Attempt add single pass scan. #685

b0nes164 · 2024-09-10T05:29:43Z

Adds single pass scan with new GPU and CPU shader. Removes previous tree based scans.

b0nes164 · 2024-09-19T04:17:15Z

Although tests are passing, out of an abundance of caution, I want to add seperate tests specifically for the correctness of the scan. These should act as a litmus test for general compatibility with single-pass monoid techniques, which would be useful as more shaders are converted to single pass.

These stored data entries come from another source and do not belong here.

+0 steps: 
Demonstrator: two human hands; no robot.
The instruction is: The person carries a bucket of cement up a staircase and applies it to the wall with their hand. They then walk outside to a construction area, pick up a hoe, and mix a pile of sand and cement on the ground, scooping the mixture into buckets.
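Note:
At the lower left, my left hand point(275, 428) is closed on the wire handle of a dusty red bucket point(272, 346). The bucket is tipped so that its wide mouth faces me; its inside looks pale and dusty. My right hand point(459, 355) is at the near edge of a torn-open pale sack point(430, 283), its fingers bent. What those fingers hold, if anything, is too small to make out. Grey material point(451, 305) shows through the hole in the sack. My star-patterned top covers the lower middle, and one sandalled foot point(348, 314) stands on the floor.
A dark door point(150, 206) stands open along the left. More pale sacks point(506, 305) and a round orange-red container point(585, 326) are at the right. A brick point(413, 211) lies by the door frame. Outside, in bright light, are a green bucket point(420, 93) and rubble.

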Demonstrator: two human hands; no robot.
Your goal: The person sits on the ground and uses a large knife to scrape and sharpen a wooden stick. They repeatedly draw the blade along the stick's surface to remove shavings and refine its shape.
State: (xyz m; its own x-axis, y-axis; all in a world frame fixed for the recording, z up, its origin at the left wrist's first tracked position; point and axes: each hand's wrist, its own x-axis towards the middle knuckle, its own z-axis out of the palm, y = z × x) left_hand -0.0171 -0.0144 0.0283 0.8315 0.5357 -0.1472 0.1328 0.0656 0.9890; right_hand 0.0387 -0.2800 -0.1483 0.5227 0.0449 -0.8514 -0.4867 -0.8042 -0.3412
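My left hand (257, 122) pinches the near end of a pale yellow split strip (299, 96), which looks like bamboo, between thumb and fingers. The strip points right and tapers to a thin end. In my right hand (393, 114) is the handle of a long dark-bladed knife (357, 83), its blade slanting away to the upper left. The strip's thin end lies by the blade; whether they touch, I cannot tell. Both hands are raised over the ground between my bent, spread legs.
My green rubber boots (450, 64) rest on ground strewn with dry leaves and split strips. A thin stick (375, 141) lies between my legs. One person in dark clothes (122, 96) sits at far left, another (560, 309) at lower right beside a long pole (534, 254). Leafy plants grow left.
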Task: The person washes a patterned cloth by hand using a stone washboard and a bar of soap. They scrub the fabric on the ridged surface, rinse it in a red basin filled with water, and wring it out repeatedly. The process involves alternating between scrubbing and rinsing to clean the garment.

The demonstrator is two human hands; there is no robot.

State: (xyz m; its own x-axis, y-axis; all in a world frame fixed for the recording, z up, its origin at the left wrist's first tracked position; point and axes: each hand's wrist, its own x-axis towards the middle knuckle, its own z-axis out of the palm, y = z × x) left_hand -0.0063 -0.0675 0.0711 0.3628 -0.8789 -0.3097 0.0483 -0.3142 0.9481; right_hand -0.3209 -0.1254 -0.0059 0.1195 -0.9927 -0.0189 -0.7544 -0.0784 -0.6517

vello_shaders/shader/pathtag_scan_csdldf.wgsl

vello/src/render.rs

vello/src/shaders.rs

vello_shaders/shader/pathtag_scan_csdldf.wgsl

vello_shaders/shader/shared/pathtag.wgsl

vello_shaders/src/cpu/pathtag_scan_single.rs

Change fallback reduce pattern to match scan pattern so last thread in workgroup has the correct aggregate in registers without need for additional barrier.

raphlinus

Ok, I think I have my head around this now. It feels like this is going to be a workable pattern. I think shared memory usage can be reduced, and there are some stylistic things that can be improved.

My overriding concern is the array structure for the monoid - we somehow have the worst of both worlds where the fields aren't named and there's also repetition. I think it can be improved by leaning in more heavily to arrays.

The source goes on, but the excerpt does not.